Executives say the genre now serves as a flex slot on the release plan. Horror can bow on nearly any frame, deliver a simple premise for trailers and UGC-friendly snippets, and outstrip with patrons that appear on early shows and hold through the next weekend if the offering hits. After a strike-affected pipeline, the 2026 configuration telegraphs assurance in that logic. The slate rolls out with a stacked January schedule, then plants flags in spring and early summer for audience offsets, while saving space for a September to October window that pushes into the fright window and into early November. The map also includes the increasing integration of boutique distributors and home platforms that can platform a title, grow buzz, and widen at the right moment.

A further high-level trend is IP cultivation across interlocking continuities and veteran brands. Big banners are not just greenlighting another follow-up. They are setting up threaded continuity with a must-see charge, whether that is a title treatment that conveys a recalibrated tone or a casting choice that threads a fresh chapter to a heyday. At the very same time, the helmers behind the most anticipated originals are embracing material texture, special makeup and location-forward worlds. That fusion provides the 2026 slate a confident blend of trust and novelty, which is what works overseas.

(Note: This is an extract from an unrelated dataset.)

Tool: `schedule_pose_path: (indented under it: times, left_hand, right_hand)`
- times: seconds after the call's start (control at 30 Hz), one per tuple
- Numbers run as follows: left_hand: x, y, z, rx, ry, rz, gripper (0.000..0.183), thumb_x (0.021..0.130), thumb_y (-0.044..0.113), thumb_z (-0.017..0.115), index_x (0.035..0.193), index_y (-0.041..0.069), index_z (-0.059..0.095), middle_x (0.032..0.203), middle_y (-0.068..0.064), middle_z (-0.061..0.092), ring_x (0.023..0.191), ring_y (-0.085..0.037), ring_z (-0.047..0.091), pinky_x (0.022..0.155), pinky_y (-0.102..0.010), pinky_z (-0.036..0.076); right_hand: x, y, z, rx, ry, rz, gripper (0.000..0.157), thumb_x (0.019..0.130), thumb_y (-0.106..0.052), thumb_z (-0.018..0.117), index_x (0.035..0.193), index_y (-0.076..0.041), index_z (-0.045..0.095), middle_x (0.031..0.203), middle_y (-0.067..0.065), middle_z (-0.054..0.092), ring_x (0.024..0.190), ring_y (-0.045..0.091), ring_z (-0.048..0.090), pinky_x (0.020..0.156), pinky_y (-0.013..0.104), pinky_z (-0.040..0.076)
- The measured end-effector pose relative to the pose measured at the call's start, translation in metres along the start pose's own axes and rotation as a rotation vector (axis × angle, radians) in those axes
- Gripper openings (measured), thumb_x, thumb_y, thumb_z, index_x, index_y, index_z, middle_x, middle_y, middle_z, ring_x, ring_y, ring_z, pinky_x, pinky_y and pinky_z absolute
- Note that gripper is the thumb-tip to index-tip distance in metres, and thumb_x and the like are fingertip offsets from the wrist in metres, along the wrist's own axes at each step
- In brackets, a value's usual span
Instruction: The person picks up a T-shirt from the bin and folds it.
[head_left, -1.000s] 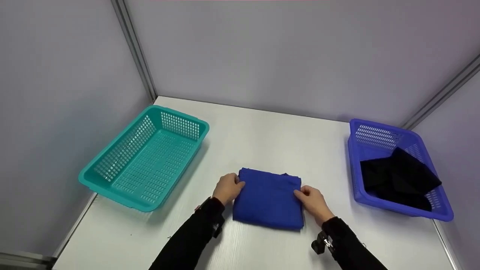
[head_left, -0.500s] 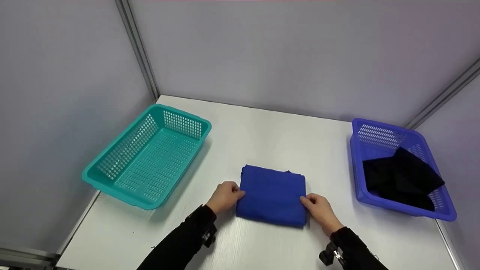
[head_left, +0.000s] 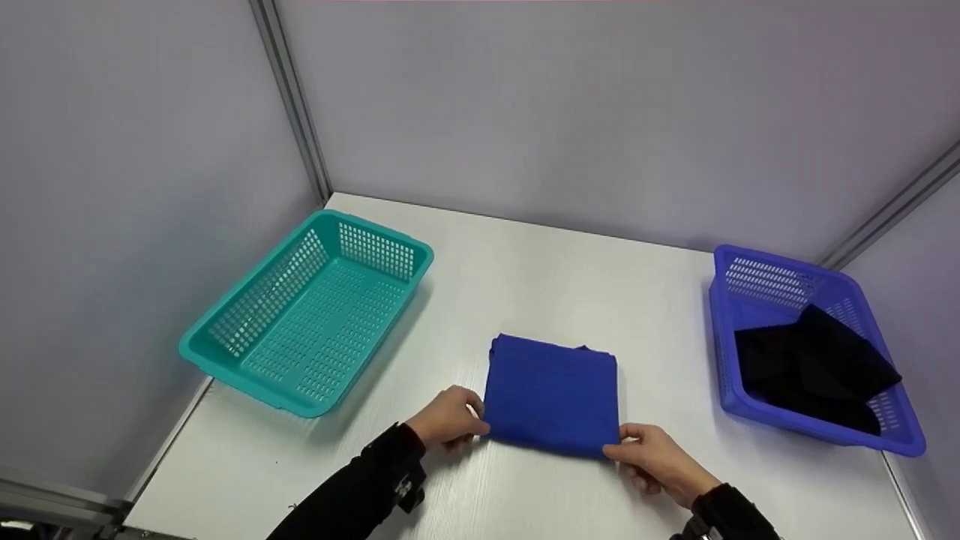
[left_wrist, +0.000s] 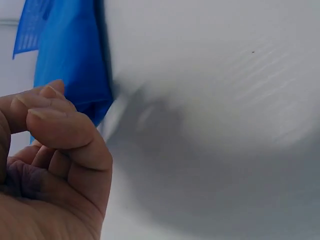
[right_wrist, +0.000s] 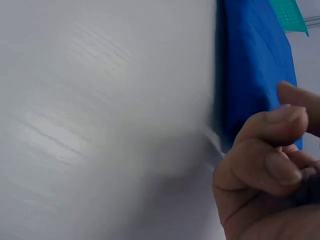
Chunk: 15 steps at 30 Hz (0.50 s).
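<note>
A folded blue cloth (head_left: 553,397) lies flat on the white table, its layers stacked into a near square. At its near left corner, my left hand (head_left: 450,418) pinches the edge with thumb and fingers. The near right corner is pinched by my right hand (head_left: 664,461), thumb on top. In the left wrist view, curled fingers (left_wrist: 70,130) are close to the end of the cloth (left_wrist: 75,55). Bent fingers (right_wrist: 260,155) also overlap the cloth (right_wrist: 255,60) in the right wrist view. Neither wrist view shows the exact contact clearly.
To the left stands a teal perforated basket (head_left: 405,300) with nothing in it. A purple-blue basket (head_left: 724,375) holding black cloth (head_left: 814,367) stands at the right. Grey panels (head_left: 525,112) rise behind the table (head_left: 517,277) and at both sides.
Both hands have slid along the sides of the blue cloth toward me, from its middle and upper sides to its near corners. The view has shifted slightly; the baskets stay put.
</note>
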<state>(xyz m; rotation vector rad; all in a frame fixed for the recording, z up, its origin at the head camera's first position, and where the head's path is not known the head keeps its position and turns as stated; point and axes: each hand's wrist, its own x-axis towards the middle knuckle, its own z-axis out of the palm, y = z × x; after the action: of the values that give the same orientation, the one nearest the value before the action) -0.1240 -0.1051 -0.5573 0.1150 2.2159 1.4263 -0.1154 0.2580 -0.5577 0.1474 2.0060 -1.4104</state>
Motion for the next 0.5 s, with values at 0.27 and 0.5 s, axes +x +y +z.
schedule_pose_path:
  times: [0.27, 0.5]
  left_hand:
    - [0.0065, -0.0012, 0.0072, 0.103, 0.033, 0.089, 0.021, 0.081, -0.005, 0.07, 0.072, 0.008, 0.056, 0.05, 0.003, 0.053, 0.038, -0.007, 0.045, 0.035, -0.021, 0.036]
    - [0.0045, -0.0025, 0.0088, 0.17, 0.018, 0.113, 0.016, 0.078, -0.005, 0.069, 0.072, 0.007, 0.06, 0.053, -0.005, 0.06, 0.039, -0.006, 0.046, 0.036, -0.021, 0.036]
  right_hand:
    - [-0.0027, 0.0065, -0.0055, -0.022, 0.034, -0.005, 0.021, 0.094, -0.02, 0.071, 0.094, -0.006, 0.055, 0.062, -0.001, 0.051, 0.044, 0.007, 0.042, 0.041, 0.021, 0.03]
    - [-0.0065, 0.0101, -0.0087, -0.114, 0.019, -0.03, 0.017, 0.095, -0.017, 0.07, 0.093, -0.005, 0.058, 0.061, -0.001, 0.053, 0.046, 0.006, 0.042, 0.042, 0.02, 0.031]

The studios and mini-majors, and how they are playing the year

Paramount sets the tone early with two prominent titles that live at opposite ends of the tone spectrum. First comes Scream 7 on February 27, 2026, with Kevin Williamson in the lead and Neve Campbell back at the spine, signaling it as both a cross-generational handoff and a origin-leaning character-driven entry. Cameras are rolling in Atlanta, and the artistic posture indicates a memory-charged campaign without replaying the last two entries’ Carpenter-sisters arc. The studio is likely to mount a drive centered on signature symbols, initial cast looks, and a tiered teaser plan aimed at late fall. Distribution is Paramount’s theatrical route.

Paramount also revives a once-mighty spoof franchise with Scary Movie 6 on June 12, 2026, directed by Michael Tiddes. Anna Faris and Regina Hall are re-teaming, with the Wayans brothers involved as creative contributors for the first time since the early 2000s, a angle the campaign will play up. As a summer relief option, this one will seek wide appeal through share-ready beats, with the horror spoof format permitting quick adjustments to whatever shapes the conversation that spring.

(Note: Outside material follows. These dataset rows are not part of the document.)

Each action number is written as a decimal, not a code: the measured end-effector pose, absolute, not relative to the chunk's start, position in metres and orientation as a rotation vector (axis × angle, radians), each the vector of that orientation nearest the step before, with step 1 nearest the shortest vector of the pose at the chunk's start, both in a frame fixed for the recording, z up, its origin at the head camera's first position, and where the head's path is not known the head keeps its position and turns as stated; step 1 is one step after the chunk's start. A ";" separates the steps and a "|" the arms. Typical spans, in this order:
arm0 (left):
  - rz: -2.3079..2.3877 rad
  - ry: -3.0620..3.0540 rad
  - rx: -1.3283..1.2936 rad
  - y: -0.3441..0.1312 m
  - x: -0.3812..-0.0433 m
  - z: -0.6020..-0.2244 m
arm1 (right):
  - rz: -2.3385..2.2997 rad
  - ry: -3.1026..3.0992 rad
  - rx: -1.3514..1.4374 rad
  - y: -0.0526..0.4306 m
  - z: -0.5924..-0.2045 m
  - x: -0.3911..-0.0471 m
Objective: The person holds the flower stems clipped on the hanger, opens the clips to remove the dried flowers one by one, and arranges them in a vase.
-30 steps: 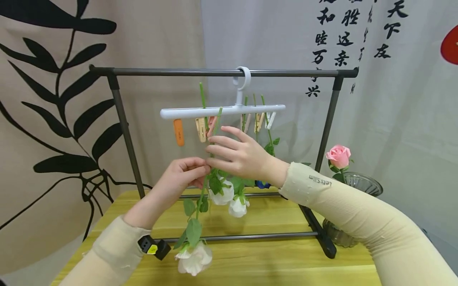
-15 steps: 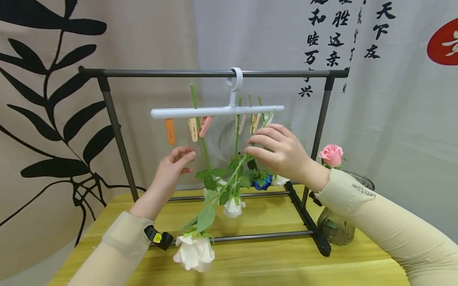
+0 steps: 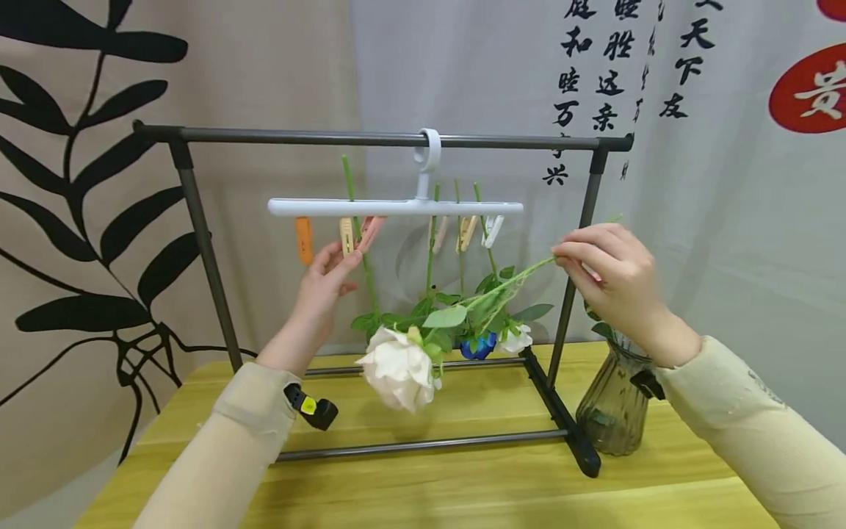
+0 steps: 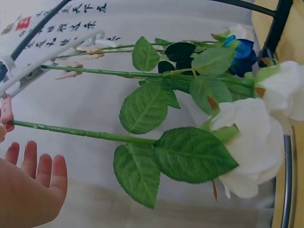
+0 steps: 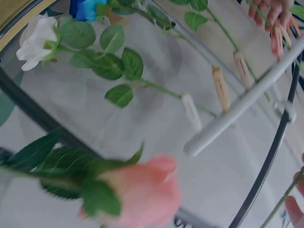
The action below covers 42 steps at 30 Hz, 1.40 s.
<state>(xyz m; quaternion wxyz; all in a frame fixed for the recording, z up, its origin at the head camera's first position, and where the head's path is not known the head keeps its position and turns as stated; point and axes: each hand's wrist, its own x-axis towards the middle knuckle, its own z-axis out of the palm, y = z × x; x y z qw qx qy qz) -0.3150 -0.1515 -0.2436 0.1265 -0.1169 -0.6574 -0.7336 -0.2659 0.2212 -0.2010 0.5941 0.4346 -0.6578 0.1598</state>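
Note:
My right hand (image 3: 611, 275) pinches the green stem of a white rose (image 3: 399, 371), whose bloom hangs down to the left in front of the other flowers. In the right wrist view the right fingertips (image 5: 298, 185) hold that stem at the edge. My left hand (image 3: 317, 294) is raised beside the cream clothespin (image 3: 346, 236) and the pink clothespin (image 3: 371, 234); its fingers (image 4: 43, 168) are loosely extended. From the white hanger (image 3: 396, 208) several stems hang in clothespins, including those of a blue rose (image 3: 479, 345) and a white rose (image 3: 514, 339).
An orange clothespin (image 3: 304, 241) hangs at the hanger's left end. A dark metal rack (image 3: 264, 137) carries the hanger above a wooden table (image 3: 429, 485). To the right stands a glass vase (image 3: 615, 404), and a pink rose (image 5: 147, 194) is close in the right wrist view.
My left hand has let go of the white rose's stem and risen to the clothespins. My right hand has moved right with the white rose, drawing its stem nearly sideways.

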 end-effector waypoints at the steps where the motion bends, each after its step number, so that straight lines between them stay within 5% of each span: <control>1: -2.144 -1.895 -0.342 -0.152 -0.316 -0.243 | 0.399 -1.546 0.982 0.226 -0.202 -0.265; 18: -2.230 -1.798 -0.372 -0.157 -0.311 -0.229 | 0.901 -2.045 0.293 0.304 -0.231 -0.260; 28: -2.260 -1.776 -0.508 -0.155 -0.311 -0.231 | 1.348 -2.179 0.188 0.337 -0.257 -0.263; 42: -2.304 -1.771 -0.521 -0.150 -0.312 -0.231 | 0.882 -2.501 0.178 0.347 -0.276 -0.257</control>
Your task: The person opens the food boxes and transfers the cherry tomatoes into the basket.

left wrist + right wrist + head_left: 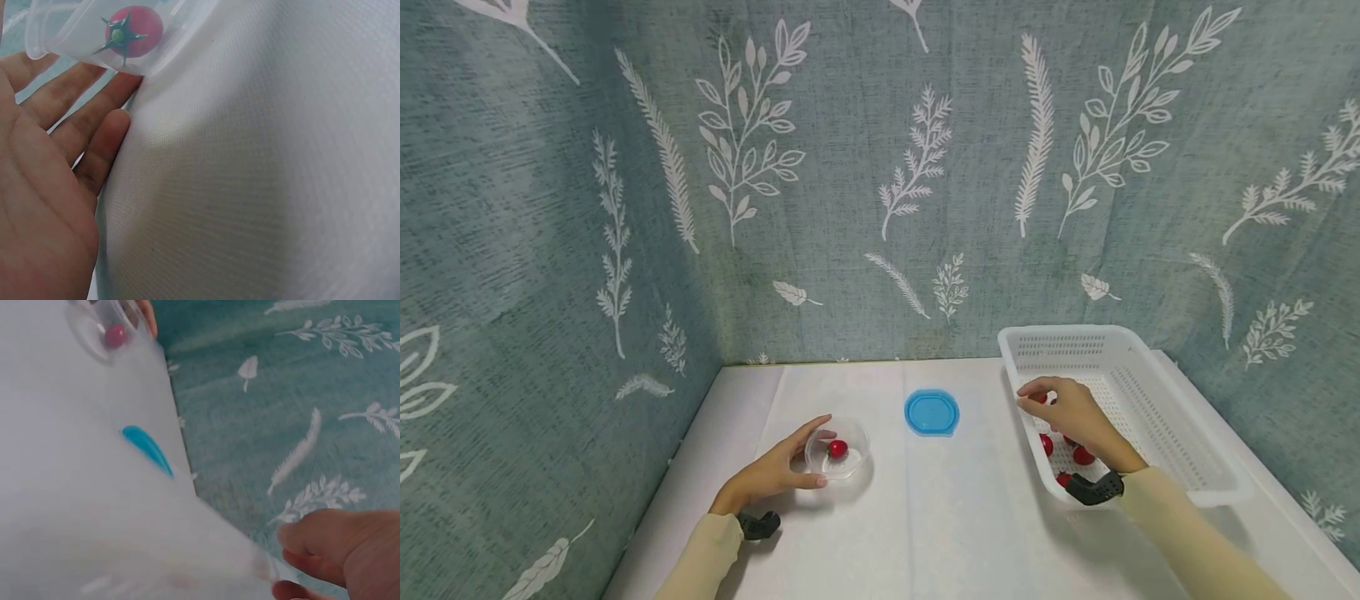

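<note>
On the left of the table stands a clear plastic cup (pixel 859 437) with one red cherry tomato (pixel 838 449) inside; its green star-shaped stem shows in the left wrist view. My left hand (pixel 778 462) holds the cup from its left side, thumb in front and fingers behind. At the left wall of a white perforated basket (pixel 1176 417), my right hand (pixel 1071 412) pinches a red tomato (pixel 1038 397) between thumb and fingers. That tomato is mostly covered by the hand. Several more tomatoes (pixel 1083 456) lie in the basket below the hand.
A blue lid (pixel 932 412) lies flat on the white table (pixel 962 517) between cup and basket. Patterned green-grey cloth (pixel 850 192) hangs behind the table and along both sides. The basket's raised rim stands between its tomatoes and the lid.
</note>
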Motion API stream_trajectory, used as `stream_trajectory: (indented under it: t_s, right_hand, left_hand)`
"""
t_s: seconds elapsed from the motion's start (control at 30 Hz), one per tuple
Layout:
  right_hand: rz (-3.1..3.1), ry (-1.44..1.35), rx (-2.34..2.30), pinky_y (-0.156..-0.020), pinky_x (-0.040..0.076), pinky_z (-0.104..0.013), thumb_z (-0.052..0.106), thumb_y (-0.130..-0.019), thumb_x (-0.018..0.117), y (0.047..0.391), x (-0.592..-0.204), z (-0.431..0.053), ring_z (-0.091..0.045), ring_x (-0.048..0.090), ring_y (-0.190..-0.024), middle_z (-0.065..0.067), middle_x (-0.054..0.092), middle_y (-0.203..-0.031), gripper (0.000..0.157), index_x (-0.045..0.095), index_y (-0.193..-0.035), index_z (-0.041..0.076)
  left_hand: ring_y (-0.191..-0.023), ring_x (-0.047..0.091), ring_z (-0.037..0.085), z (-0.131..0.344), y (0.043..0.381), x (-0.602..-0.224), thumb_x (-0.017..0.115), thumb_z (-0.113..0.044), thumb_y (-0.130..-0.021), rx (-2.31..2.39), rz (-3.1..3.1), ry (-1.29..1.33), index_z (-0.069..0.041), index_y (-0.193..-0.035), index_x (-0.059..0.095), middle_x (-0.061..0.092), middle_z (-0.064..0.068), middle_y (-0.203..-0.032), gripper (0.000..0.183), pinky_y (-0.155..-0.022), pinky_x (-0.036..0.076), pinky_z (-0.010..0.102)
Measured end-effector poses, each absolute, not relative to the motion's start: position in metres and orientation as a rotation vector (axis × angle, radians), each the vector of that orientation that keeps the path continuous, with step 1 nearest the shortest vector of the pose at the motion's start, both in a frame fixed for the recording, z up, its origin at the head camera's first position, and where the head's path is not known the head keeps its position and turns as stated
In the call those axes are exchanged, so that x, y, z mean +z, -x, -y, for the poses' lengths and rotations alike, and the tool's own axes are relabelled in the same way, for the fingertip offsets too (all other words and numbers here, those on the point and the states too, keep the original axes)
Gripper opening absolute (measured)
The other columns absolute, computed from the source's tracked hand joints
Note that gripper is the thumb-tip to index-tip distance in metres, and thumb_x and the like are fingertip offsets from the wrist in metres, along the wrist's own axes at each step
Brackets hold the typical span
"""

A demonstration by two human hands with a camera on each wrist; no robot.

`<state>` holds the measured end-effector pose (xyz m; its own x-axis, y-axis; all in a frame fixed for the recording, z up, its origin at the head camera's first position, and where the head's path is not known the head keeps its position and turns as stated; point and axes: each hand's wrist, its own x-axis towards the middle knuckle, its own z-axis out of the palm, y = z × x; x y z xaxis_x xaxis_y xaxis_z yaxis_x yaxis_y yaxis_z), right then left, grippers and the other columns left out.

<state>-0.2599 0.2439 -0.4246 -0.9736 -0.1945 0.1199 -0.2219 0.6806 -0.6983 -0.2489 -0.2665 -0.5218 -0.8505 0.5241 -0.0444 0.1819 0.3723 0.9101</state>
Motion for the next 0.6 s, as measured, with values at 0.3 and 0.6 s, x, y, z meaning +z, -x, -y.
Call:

Universal has three separate pushes. SOULM8TE launches January 9, 2026, a tie-in spinoff from the M3GAN universe from Atomic Monster and Blumhouse. The foundation is clean, heartbroken, and high-concept: a grieving man brings home an intelligent companion that grows into a murderous partner. The date lines it up at the front of a crowded corridor, with the Universal machine likely to iterate on eerie street stunts and brief clips that hybridizes affection and creep.

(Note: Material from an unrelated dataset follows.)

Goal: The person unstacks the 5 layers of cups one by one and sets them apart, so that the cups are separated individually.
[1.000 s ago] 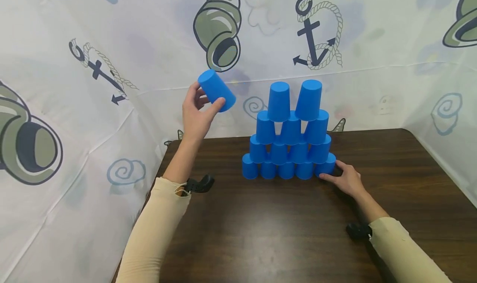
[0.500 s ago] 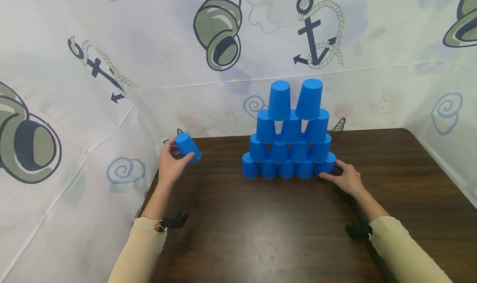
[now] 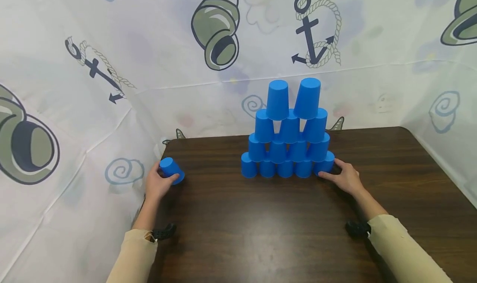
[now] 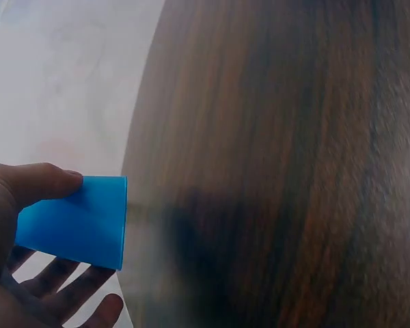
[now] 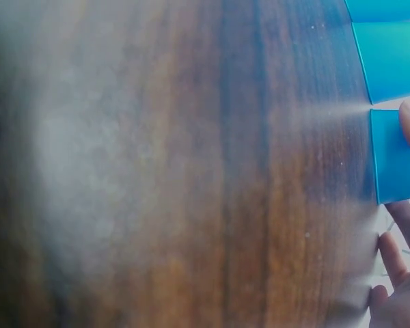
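At the table's left edge my left hand (image 3: 158, 184) holds a blue plastic cup (image 3: 171, 170), upside down and slightly tilted. Thumb (image 4: 51, 181) and fingers lie on opposite sides of this cup (image 4: 78, 222) in the left wrist view; whether its rim touches the table I cannot tell. Blue cups stand upside down in a stacked pyramid (image 3: 287, 146), with two apart at the top. My right hand (image 3: 348, 178) grips the rightmost bottom cup (image 3: 324, 163), thumb in front and fingers at its far side. In the right wrist view that cup (image 5: 389, 157) is partly cut off.
The dark wooden table (image 3: 261, 225) extends in front of the pyramid and to both sides. A white patterned cloth (image 3: 167, 38) hangs behind the table and along its sides. Black wrist cameras (image 3: 164, 232) sit by the sleeves.
My left hand has come down and leftward with its cup, from raised left of the pyramid to the table's left edge. My right hand and the pyramid have stayed put.
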`<state>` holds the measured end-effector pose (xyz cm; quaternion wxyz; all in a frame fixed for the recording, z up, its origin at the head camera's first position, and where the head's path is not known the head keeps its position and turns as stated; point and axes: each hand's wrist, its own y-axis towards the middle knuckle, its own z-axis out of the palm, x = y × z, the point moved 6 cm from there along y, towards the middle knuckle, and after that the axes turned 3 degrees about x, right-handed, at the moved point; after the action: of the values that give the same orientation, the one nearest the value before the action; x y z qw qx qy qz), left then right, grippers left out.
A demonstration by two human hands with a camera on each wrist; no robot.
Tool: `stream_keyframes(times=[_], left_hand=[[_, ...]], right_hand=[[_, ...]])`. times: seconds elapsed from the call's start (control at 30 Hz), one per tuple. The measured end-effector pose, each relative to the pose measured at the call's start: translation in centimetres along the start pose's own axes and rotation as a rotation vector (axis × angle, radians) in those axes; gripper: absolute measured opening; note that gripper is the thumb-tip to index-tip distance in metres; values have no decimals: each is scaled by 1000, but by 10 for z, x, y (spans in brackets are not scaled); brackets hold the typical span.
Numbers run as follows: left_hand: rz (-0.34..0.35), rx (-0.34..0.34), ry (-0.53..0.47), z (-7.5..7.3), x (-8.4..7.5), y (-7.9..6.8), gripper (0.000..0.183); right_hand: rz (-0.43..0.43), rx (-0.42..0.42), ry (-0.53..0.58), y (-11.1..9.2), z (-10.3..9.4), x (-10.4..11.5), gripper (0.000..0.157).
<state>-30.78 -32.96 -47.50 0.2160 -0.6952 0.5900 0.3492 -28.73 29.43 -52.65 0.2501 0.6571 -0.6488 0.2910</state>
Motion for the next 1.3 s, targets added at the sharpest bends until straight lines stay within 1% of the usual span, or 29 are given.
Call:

On May 8, 2026, the studio sets an untitled Rob Savage horror film, widely understood to be the feature developed under working titles in the family-in-peril vein, with Jessica Chastain top-lining. The official listing currently lists it as an untitled Savage project, which reserves space for a name unveil to become an event moment closer to the teaser. The timing gives Universal a foothold in early May while larger tentpoles circle other weekends.

Supplementing the studio’s year, Jordan Peele’s untitled event film takes October 23, 2026, a slot he has made his own before. Peele projects are presented as director events, with a teaser that holds back and a second beat that signal tone without plot the concept. The pre-Halloween slot opens a lane to own pre-holiday auditoriums with PLF and IMAX bookings where available, then lean on the copyright window to capture late-October interest at home.

Warner Bros., via New Line, teams with Sony internationally for Evil Dead Burn, dated July 24, 2026. Sébastien Vaniček steers, with Souheila Yacoub anchoring. The franchise has demonstrated that a raw, physical-effects centered aesthetic can feel premium on a efficient spend. Expect a viscera-heavy summer horror charge that leans hard into global rollout, with Warner Bros. handling U.S. and Sony taking most non-U.S. markets.

Sony’s horror bench is surprisingly deep. The studio places two marquee IP entries in the back half. An untitled Insidious film opens August 21, 2026, continuing a proven supernatural brand alive while the spin-off branch builds quietly. Sony has adjusted timing on this title before, but the current plan plants it in late summer, where the brand has long performed.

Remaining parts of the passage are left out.